Nothing outside the stretch is wanted. Repeat exactly the lines of the listing below from the one that contains "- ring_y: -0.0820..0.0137" through the one that contains "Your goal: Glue", both ends included.

##############################

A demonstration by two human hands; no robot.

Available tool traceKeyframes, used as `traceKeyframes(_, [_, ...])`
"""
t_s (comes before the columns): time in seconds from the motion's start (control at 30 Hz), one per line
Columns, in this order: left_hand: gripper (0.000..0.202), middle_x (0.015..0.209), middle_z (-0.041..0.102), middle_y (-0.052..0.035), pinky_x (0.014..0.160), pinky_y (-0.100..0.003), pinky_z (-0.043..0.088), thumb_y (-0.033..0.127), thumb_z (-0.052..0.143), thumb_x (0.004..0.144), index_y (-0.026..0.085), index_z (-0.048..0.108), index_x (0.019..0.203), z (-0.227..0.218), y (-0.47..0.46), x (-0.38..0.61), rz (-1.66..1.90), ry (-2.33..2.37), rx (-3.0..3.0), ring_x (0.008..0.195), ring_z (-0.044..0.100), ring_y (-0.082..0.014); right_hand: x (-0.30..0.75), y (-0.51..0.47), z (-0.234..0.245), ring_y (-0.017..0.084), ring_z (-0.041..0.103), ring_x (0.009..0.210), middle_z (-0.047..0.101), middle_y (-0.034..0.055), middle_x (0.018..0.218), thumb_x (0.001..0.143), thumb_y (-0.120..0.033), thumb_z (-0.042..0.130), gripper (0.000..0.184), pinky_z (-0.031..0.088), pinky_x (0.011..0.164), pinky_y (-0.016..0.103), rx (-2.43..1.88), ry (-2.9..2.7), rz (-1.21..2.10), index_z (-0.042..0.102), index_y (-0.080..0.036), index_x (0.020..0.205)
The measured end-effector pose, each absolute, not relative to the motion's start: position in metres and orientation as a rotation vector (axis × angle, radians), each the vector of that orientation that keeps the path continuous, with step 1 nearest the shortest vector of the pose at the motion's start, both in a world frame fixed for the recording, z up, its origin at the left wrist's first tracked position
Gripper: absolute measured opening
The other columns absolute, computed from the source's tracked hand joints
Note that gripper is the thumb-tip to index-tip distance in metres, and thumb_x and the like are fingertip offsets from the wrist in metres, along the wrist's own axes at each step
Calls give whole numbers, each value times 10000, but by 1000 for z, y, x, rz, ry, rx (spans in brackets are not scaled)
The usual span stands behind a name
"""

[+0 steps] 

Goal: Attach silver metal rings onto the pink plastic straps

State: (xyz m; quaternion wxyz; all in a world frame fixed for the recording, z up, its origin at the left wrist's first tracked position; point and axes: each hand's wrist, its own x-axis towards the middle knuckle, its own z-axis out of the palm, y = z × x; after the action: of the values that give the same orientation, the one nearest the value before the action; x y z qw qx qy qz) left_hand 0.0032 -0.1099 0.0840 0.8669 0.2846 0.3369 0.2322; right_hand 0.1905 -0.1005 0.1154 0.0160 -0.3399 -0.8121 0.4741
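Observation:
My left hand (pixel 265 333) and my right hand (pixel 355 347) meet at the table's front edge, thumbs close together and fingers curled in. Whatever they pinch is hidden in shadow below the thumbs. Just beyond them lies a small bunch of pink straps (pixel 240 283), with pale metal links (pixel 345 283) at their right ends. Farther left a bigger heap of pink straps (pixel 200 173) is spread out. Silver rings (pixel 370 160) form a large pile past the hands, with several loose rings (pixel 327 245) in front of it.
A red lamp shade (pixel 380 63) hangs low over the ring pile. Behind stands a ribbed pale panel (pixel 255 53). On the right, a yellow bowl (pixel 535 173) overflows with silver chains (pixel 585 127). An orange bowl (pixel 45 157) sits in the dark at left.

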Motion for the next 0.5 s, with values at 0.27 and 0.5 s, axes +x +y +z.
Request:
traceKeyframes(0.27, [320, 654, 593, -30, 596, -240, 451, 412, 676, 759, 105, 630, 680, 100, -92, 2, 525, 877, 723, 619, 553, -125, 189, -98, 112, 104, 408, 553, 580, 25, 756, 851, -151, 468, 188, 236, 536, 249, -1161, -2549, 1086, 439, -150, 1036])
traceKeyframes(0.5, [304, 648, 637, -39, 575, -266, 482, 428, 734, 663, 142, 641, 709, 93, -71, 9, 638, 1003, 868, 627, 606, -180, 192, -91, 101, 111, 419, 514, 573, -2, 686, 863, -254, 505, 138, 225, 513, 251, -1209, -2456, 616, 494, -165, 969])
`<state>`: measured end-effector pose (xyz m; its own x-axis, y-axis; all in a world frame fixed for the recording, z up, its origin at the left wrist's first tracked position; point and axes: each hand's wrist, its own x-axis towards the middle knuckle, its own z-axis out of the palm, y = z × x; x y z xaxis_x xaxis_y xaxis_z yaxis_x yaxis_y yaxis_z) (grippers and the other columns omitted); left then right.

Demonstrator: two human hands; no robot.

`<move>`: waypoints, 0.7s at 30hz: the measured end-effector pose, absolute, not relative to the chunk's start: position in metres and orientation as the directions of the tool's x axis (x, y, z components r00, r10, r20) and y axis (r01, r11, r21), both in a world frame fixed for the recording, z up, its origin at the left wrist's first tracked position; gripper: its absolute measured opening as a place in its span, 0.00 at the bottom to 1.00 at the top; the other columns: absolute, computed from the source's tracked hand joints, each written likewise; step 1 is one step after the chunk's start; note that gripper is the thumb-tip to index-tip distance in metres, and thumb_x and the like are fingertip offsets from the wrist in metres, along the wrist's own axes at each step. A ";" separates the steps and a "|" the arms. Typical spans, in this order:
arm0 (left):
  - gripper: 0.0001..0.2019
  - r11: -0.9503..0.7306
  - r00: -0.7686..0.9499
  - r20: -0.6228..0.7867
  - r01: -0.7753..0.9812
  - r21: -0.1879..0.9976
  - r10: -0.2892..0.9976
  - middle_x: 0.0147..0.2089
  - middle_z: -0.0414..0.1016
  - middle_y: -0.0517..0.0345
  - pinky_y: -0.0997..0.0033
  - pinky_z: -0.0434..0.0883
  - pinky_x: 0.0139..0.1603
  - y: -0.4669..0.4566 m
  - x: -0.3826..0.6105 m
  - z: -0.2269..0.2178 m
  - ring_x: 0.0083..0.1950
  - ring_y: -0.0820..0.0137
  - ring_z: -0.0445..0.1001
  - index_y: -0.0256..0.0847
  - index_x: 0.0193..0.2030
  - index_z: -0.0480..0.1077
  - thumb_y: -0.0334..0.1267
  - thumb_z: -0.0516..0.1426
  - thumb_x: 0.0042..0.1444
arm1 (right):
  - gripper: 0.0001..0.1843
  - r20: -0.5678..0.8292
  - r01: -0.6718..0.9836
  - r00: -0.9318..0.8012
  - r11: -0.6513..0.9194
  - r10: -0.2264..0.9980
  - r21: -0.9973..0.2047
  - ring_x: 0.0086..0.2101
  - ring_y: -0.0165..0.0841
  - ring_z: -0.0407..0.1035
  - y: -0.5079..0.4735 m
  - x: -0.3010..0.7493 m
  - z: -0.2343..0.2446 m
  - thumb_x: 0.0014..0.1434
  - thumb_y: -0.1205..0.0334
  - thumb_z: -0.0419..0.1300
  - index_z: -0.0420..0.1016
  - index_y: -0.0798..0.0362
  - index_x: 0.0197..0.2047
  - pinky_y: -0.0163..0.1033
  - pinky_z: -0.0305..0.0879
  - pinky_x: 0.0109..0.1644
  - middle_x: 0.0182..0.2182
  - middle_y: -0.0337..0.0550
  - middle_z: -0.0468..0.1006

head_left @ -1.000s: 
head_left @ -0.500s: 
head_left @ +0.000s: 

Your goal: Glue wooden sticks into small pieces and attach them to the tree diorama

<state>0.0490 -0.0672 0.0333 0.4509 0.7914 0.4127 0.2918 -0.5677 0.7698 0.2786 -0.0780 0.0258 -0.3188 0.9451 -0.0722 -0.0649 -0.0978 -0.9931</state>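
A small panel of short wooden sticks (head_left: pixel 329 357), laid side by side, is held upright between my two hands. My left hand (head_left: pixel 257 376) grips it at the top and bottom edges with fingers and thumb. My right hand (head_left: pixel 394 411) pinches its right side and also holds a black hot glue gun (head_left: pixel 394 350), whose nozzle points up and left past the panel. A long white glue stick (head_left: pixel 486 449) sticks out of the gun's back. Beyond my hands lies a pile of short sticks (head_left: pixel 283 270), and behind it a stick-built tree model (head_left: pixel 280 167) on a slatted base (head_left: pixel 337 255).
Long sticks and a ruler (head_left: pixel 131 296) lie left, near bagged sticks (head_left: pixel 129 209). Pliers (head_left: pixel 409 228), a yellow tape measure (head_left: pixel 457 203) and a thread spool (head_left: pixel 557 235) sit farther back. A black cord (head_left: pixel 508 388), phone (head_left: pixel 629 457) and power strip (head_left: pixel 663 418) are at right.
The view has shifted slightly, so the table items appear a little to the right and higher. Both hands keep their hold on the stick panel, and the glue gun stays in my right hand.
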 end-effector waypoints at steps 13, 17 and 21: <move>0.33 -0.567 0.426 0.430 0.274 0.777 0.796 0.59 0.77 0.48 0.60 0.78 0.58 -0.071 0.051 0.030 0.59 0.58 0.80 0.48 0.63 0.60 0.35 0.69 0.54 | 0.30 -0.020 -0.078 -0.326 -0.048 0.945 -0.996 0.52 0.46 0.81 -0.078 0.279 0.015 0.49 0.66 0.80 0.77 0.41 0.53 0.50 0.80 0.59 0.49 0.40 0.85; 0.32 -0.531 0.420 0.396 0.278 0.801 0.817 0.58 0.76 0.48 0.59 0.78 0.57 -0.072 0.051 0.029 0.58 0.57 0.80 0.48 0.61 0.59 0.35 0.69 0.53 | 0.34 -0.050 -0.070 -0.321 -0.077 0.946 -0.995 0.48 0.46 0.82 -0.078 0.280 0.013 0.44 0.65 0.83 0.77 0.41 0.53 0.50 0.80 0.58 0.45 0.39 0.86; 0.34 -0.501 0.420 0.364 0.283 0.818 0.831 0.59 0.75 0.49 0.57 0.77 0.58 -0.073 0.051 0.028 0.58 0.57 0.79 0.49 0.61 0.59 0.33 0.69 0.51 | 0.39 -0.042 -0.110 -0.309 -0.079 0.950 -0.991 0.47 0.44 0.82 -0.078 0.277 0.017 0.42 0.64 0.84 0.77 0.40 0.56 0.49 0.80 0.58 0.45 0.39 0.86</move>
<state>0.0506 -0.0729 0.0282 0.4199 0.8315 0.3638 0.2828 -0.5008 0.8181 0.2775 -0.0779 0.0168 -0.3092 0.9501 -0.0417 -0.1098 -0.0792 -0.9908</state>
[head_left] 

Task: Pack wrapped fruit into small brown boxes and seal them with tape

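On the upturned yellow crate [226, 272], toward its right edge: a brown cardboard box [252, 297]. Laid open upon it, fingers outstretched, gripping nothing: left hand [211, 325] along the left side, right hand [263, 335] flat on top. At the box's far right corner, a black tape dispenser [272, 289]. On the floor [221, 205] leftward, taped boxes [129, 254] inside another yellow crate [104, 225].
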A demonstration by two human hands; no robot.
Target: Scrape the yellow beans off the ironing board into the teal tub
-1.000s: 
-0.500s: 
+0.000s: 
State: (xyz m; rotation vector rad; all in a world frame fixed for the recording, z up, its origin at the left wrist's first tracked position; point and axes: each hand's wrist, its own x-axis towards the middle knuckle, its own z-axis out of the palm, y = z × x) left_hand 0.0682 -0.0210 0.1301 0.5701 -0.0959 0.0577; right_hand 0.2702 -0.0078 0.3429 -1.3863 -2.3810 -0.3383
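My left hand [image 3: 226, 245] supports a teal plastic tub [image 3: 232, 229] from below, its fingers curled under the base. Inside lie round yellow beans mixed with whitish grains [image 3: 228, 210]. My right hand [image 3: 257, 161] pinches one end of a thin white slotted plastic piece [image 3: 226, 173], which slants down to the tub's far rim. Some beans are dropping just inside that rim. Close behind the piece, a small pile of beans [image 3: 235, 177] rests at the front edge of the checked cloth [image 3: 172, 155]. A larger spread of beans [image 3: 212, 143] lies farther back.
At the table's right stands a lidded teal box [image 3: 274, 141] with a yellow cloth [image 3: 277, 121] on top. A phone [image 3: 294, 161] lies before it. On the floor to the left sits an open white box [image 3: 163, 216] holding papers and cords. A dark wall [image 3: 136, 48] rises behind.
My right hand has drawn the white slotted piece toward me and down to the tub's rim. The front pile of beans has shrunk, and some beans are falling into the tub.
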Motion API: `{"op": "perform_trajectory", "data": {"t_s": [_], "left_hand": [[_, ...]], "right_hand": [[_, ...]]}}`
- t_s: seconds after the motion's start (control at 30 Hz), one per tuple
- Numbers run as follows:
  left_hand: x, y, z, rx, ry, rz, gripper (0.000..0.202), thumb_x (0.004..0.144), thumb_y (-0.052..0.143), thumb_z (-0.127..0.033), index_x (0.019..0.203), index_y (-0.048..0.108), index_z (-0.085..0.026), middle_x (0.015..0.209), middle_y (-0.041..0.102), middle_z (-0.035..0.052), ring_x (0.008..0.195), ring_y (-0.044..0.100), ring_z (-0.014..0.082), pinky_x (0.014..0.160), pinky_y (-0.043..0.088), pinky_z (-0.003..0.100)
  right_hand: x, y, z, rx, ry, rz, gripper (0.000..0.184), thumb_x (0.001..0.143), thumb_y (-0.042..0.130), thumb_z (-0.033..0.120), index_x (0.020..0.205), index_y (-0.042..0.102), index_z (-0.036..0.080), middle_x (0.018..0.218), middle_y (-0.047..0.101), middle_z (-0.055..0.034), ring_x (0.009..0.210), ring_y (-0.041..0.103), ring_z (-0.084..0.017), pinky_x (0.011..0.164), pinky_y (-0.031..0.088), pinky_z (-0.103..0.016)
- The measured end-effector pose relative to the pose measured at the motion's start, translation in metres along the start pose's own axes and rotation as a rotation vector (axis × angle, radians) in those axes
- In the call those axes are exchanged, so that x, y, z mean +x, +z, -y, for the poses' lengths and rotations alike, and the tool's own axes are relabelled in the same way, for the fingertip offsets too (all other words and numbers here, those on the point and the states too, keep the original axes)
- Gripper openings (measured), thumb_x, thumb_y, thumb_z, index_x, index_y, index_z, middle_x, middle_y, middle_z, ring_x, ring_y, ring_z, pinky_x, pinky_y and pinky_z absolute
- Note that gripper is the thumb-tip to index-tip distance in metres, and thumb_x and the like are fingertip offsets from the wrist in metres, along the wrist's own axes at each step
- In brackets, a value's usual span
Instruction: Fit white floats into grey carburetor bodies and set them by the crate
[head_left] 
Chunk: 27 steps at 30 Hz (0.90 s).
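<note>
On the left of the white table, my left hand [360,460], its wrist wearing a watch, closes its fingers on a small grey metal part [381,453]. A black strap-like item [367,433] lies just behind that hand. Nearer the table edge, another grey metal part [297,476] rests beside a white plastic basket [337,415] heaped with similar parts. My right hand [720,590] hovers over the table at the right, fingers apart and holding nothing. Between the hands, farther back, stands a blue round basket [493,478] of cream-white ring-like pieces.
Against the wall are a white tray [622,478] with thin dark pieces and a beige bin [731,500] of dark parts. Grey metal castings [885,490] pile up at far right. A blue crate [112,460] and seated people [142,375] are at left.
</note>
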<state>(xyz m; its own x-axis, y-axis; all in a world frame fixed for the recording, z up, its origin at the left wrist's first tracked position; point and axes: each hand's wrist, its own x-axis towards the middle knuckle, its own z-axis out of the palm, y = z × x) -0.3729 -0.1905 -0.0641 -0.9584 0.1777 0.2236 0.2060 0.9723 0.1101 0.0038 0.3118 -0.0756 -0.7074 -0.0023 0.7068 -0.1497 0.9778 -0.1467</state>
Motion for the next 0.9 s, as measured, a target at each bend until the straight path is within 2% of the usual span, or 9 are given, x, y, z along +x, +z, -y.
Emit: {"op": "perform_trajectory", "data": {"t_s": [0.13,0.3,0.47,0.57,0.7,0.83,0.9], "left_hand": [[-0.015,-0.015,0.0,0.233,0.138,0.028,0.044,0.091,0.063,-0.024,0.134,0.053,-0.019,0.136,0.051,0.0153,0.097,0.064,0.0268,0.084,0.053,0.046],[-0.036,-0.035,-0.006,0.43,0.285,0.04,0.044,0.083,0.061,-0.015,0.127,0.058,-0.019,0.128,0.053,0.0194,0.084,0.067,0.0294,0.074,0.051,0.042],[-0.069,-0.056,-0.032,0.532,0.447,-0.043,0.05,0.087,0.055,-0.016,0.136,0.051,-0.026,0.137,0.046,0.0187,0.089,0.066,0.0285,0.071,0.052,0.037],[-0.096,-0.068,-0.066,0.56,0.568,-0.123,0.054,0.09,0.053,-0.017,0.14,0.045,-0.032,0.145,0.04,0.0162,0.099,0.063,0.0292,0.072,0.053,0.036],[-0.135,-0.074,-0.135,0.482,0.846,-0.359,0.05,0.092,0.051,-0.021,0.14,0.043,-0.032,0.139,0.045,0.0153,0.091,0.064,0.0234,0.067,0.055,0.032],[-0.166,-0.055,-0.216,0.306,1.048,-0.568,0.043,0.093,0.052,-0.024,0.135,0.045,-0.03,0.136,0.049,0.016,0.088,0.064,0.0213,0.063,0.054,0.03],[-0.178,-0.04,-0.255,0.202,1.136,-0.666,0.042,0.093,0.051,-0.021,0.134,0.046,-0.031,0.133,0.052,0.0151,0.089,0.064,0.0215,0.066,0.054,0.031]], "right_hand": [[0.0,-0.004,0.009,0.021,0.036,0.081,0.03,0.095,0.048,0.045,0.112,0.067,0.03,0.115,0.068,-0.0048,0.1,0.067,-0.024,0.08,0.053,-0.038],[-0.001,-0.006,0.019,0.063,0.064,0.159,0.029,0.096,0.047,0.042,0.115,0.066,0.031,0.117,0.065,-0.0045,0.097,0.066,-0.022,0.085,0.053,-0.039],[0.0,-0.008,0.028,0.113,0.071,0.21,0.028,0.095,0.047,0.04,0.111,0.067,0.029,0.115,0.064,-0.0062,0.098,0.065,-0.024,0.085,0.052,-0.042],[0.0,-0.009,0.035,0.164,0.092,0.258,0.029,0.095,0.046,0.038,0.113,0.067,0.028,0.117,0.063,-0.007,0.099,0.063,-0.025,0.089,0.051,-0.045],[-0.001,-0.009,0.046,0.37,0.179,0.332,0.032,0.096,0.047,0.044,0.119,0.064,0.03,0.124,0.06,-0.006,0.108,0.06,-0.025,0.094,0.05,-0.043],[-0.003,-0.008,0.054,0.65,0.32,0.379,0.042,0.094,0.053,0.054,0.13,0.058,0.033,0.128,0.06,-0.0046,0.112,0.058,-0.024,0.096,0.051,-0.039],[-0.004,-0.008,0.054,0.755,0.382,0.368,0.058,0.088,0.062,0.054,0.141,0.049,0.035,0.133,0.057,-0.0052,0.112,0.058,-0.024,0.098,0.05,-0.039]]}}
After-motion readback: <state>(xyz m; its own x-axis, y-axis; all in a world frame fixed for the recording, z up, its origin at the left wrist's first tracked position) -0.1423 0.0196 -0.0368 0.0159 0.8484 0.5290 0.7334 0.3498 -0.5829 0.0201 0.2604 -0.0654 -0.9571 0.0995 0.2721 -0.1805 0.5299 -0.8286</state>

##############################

■ Task result
  - ring_y: -0.0820..0.0137
  - ring_z: -0.0445..0.1001
  - index_y: -0.0256..0.0847
  - index_x: 0.0193..0.2030
  - index_z: -0.0480..0.1077
  - thumb_y: -0.0334..0.1267
  - thumb_z: -0.0516..0.1426
  - thumb_x: 0.0042..0.1444
arm1 (right):
  - gripper: 0.0001..0.1843
  - r20: -0.5678..0.8292
  - r01: -0.6718..0.9836
  - r00: -0.9318..0.8012
  - r11: -0.6513..0.9194
  - r10: -0.2264..0.9980
  - r21: -0.9973..0.2047
  - ring_x: 0.0086..0.2101
  - ring_y: -0.0165..0.0841
  - ring_z: -0.0407..0.1035
  - y: -0.5079..0.4735 m
  - x: -0.3010..0.7493 m
  - z: -0.2343..0.2446 m
  - thumb_x: 0.0014..0.1434
  - thumb_y: -0.1205..0.0334
  - thumb_z: -0.0419..0.1300
  - index_z: -0.0420..0.1016
  - index_y: -0.0798..0.0362
  - index_x: 0.0197..0.2047
  - pinky_y: -0.0163..0.1033
  - pinky_z: -0.0305..0.0879
  - pinky_x: 0.0109..0.1644
  - middle_x: 0.0182..0.2182
  - middle_y: -0.0337..0.0550
  - middle_z: -0.0468..0.1006

head_left @ -1.000s: 
head_left @ -0.500s: 
head_left @ +0.000s: 

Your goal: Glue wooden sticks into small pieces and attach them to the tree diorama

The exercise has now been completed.